WORK TO COMPLETE:
Please return only the lines from the one holding "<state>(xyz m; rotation" through the one holding "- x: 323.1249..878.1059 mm", exactly as they appear in the records below, both ends included.

*** Opening EXTRACTED ENTRIES ***

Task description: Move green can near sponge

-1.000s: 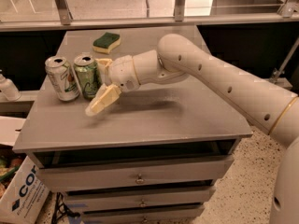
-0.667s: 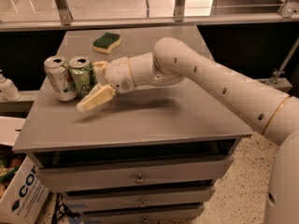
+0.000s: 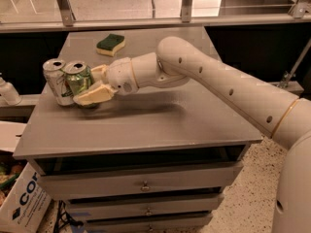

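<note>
The gripper [image 3: 87, 85] has its jaws spread, one on each side of the green can [image 3: 77, 79], at the table's [image 3: 160, 125] left edge. A pale can [image 3: 55, 81] touches its left side. The sponge [image 3: 110, 44] lies well apart, farther back.

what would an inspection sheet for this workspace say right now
surface: grey tabletop over metal drawers
job's things: all-green aluminium can near the left edge; green-and-yellow rectangular sponge at the back, apart from it
clutter: white-silver drink can close beside the green can
grippers: gripper at the green can
cables: dark cord-like loops under the drawers, likely cables
surroundings: cardboard box, white bottle, metal railing
</note>
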Tool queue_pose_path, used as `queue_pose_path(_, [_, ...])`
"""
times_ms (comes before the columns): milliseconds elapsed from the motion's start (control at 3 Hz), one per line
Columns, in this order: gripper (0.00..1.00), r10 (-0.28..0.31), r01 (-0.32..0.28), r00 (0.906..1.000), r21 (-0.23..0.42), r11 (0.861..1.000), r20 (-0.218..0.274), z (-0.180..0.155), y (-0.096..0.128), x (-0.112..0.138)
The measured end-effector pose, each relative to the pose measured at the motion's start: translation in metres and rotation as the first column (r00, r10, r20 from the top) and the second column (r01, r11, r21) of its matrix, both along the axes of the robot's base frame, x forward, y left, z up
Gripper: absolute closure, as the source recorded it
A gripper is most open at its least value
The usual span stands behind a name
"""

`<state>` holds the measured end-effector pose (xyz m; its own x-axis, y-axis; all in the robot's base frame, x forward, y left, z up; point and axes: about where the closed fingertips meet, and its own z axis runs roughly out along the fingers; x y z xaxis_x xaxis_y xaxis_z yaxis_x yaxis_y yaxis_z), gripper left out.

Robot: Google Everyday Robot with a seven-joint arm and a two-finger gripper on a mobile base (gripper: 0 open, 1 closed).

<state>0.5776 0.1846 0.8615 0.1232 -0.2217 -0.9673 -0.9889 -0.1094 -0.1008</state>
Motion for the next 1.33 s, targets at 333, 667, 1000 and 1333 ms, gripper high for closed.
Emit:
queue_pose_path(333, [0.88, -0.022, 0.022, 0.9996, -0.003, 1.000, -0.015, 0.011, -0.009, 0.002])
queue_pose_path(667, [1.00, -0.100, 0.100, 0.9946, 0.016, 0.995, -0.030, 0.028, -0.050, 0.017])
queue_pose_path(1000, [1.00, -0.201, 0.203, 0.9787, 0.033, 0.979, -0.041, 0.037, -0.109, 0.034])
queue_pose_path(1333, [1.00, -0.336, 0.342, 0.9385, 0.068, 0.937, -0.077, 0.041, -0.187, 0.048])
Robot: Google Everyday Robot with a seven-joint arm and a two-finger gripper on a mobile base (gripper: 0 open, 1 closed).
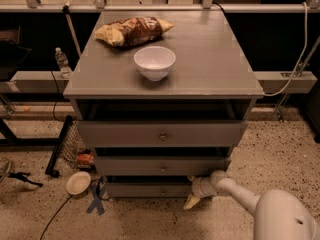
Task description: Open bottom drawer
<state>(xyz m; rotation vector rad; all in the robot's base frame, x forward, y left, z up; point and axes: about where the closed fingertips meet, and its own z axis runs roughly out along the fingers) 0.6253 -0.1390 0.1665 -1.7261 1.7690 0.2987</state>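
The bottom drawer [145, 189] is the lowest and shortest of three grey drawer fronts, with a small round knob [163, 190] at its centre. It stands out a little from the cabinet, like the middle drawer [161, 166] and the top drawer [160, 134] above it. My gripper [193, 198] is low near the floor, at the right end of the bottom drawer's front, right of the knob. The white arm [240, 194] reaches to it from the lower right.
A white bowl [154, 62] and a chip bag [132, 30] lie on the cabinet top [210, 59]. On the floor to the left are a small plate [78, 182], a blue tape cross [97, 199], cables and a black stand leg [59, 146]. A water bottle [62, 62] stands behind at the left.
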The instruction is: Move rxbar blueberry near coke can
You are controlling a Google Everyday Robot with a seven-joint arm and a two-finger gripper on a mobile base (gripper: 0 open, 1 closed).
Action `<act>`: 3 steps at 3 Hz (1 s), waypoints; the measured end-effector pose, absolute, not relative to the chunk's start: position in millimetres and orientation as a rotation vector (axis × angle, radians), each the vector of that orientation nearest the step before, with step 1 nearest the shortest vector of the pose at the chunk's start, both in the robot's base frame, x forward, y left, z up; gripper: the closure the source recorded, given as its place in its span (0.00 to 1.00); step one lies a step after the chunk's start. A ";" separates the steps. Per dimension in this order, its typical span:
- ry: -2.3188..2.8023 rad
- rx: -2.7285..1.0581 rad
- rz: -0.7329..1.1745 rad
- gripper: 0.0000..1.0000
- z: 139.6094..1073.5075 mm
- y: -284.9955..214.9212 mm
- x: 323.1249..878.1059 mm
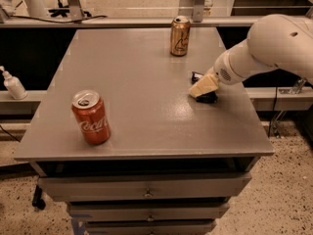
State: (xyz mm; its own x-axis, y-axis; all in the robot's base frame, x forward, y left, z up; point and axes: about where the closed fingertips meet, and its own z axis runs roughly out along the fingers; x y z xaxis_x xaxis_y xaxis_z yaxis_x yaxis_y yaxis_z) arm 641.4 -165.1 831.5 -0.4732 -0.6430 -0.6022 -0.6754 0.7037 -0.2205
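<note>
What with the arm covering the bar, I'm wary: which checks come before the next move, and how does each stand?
1. The pincer is down at the rxbar blueberry, on the right side of the table: ok.
2. Firm hold on the bar: cannot tell, the arm hides it.
3. The coke can stands upright, front left: ok.
4. Nothing stands between bar and coke can: ok.
5. The gold can is at the back, off that line: ok.

White Coca-Cola script on coke can [91, 117].
</note>
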 end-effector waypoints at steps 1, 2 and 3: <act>2.233 -1.000 0.062 0.95 832.7 -165.1 641.5; 2.233 -1.000 0.062 1.00 832.7 -165.1 641.5; 2.200 -1.041 0.148 1.00 844.8 -148.2 638.0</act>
State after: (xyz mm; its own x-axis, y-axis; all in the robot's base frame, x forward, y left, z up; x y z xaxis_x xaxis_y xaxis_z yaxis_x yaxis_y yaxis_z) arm 638.0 -148.2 844.8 -0.4414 -0.6396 -0.6293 -0.7183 0.6722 -0.1793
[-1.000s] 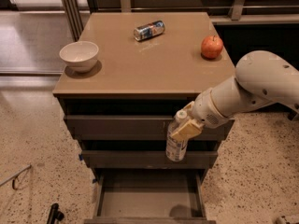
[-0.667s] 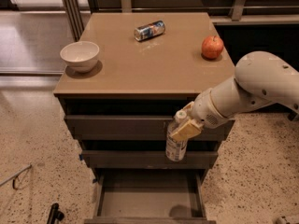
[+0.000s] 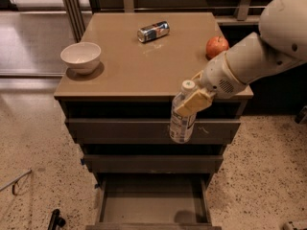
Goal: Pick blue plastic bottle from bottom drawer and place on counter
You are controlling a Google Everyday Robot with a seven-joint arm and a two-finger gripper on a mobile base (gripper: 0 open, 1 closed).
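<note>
The gripper [image 3: 193, 101], fingers clamped on the blue plastic bottle [image 3: 181, 123], holds it upright, cap upward, at the front edge of the counter [image 3: 144, 68].

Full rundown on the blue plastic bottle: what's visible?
The blue plastic bottle is small, clear plastic, with a white screw cap and white-and-blue label. It hangs near upright in front of the upper drawer fronts, cap about level with the counter edge, above the open bottom drawer. The gripper clamps its upper part; nothing else touches it.
</note>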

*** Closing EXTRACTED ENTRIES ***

ANSWER TO THE PROBLEM:
<state>(xyz m; rotation vector rad; all in the robot's base frame, x forward, y left, z up; point and axes: about where the closed fingertips meet, and its own z axis runs roughly out along the fingers) 0.6253 -0.1390 0.1665 -1.7261 1.7690 0.2987</state>
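The bottom drawer [145, 189] is the lowest and shortest of three grey drawer fronts, with a small round knob [163, 190] at its centre. It stands out a little from the cabinet, like the middle drawer [161, 166] and the top drawer [160, 134] above it. My gripper [193, 198] is low near the floor, at the right end of the bottom drawer's front, right of the knob. The white arm [240, 194] reaches to it from the lower right.
A white bowl [154, 62] and a chip bag [132, 30] lie on the cabinet top [210, 59]. On the floor to the left are a small plate [78, 182], a blue tape cross [97, 199], cables and a black stand leg [59, 146]. A water bottle [62, 62] stands behind at the left.
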The instruction is: Move rxbar blueberry near coke can
You are controlling a Google Everyday Robot with a seven-joint arm and a two-finger gripper on a mobile base (gripper: 0 open, 1 closed).
Action `<act>`: 3 steps at 3 Hz (1 s), waypoints; the measured end-effector pose, absolute, not relative to the chunk's start: position in millimetres and orientation as a rotation vector (axis × angle, radians), each the vector of that orientation nearest the step before, with step 1 nearest the shortest vector of the pose at the chunk's start, both in the robot's base frame, x forward, y left, z up; gripper: the closure the source recorded, given as its place in its span (0.00 to 1.00); step one lies a step after the chunk's start. A ";" separates the steps. Per dimension in this order, its typical span:
- ry: -2.3188..2.8023 rad
- rx: -2.7285..1.0581 rad
- rz: -0.7329..1.1745 rad
- gripper: 0.0000..1.0000
- z: 139.6094..1073.5075 mm
- y: -284.9955..214.9212 mm
- x: 323.1249..878.1059 mm

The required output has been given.